Mungkin Mega juga khawatir kasus-kasus korupsi yang melibatkan sejumlah kadernya -- termasuk kemungkinan Puan, Hasto, dan Ganjar -- yang untuk sementara dipetieskan pemerintah diusut kembali. Lebih penting dari semua itu, pengaruh PDI-P di pemerintahan ditakutkan akan lenyap bila kelompok Islam berkuasa.
Untuk menggembosi pendukung Anies, rezim Jokowi memelihara buzzerRp untuk menggonggong ttng bahaya radikalisme, intoleransi, dan politik identitas. Secara bodoh dan curang mereka menyatakan Indonesia bisa menjadi seperti Suriah bila kadrun berkuasa.

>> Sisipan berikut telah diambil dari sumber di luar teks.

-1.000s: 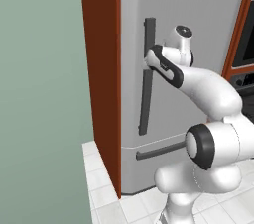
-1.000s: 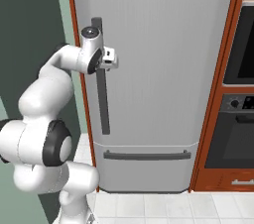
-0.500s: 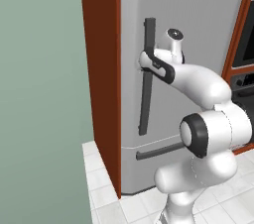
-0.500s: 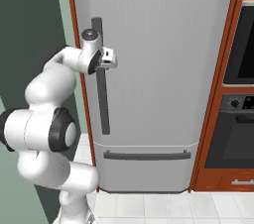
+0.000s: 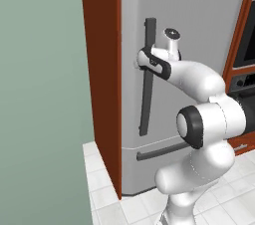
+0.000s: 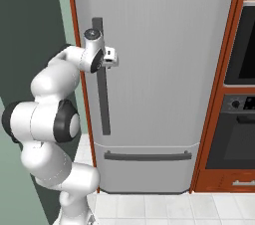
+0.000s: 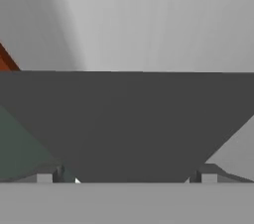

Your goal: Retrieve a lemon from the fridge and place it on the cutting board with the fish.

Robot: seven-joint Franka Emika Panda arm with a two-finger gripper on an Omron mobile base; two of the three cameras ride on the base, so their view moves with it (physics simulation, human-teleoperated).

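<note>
fridge: light grey fridge (image 6: 159, 69), doors closed, fills the middle of both base views; lemon, board and fish can't be seen from here
fridge handle: dark grey vertical bar (image 6: 102, 104) near the door's left edge, runs from upper door down past mid height
drawer handle: horizontal dark bar (image 6: 148, 156) across the lower drawer front
hand: hand (image 5: 142, 63) at the upper part of the vertical bar, fingers spread wide, one on each side of the bar, not clamped on it; in the hand view the bar (image 7: 127, 124) spans the frame between the two fingertips (image 7: 45, 176)
left edge: red-brown cabinet panel (image 5: 102, 79) flush against the fridge's left side, green wall (image 5: 42, 94) beyond it
right edge: red-brown cabinet column with dark oven (image 6: 241, 119) just beside the fridge's right side
open room: tiled floor (image 6: 164, 209) in front of the fridge bare; arm body stands close to the left door edge
writing: no readable labels; oven panel marks too small to read
</note>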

Karena para buzzer adalah orang-orang. terdidik, tuduhan itu merupakan pelacuran intelektual.
Tetapi oligarki dan Cina juga ikut bermain dengan menjadikan rezim Jokowi sebagai proksi. Ketakutan oligarki terhadap Anies didasarkan pada fakta bahwa ia menghentikan proyek reklamasi milik oligarki. Dan dia kekeuh pada keputusannya meski ditekan dan dibujuk dengan uang ratusan miliar rupiah. Orang seperti ini tentu saja berbahaya bagi kepentingan mereka meskipun sesungguhnya Anies tidak antipemodal. Yang mnejd sikapnya adalah soal keadilan sosial krn reklamasi merugikan lingkungan dan nelayan kecil.
Melihat begitu strategisnya Indonesia dari sisi geopolitik, ekonomi, dan keamanan, tdk memungkinkan kita untuk mengira Cina hanya akan jadi penonton pilpres Indonesia. Pihak- pihak yang yang mengatakan Cina masuk ke Indonesia hanya membawa duit, bukan seperti AS yang suka mengobok-obok negara lain, merupakan propaganda menyesatkan yang dapat melemahkan ketahanan negara.
Cina adalah negara raksasa yg berambisi menjadi adidaya tunggal menggantikan AS. Ia butuh pasar dan sumber daya alam kita untuk mendukung industri dalam negerinya. Juga ia butuh akses ke Samudera Pasifik dan Samudera Hindia dalam konteks pengamanan jalur perdagangan dan persaingan dgn AS.
Karena itu, mengendalikan Indonesia merupakan keniscayaan. Tetapi hal ini hanya mungkin kalau status quo di Indonesia bertahan. Dalam konteks ini, Anies dilihat sebagai tokoh yang berpotensi mengancam kepentingan Cina karena pendukungnya kritis terhadap perilaku Beijing di negeri ini maupun di Laut Cina Selatan.
Dus, pengiblisan Islam dan mendelegitimasi Anies sebagai capres dimainkan oleh banyak pihak yang kepentingannya beririsan. Bisa saja Anies berhasil disingkirkan dari arena kontestasi pilpres. Tetapi yang untung bukan rakyat Indonesia, melainkan kekuatan-leluatan anti-Islam itu.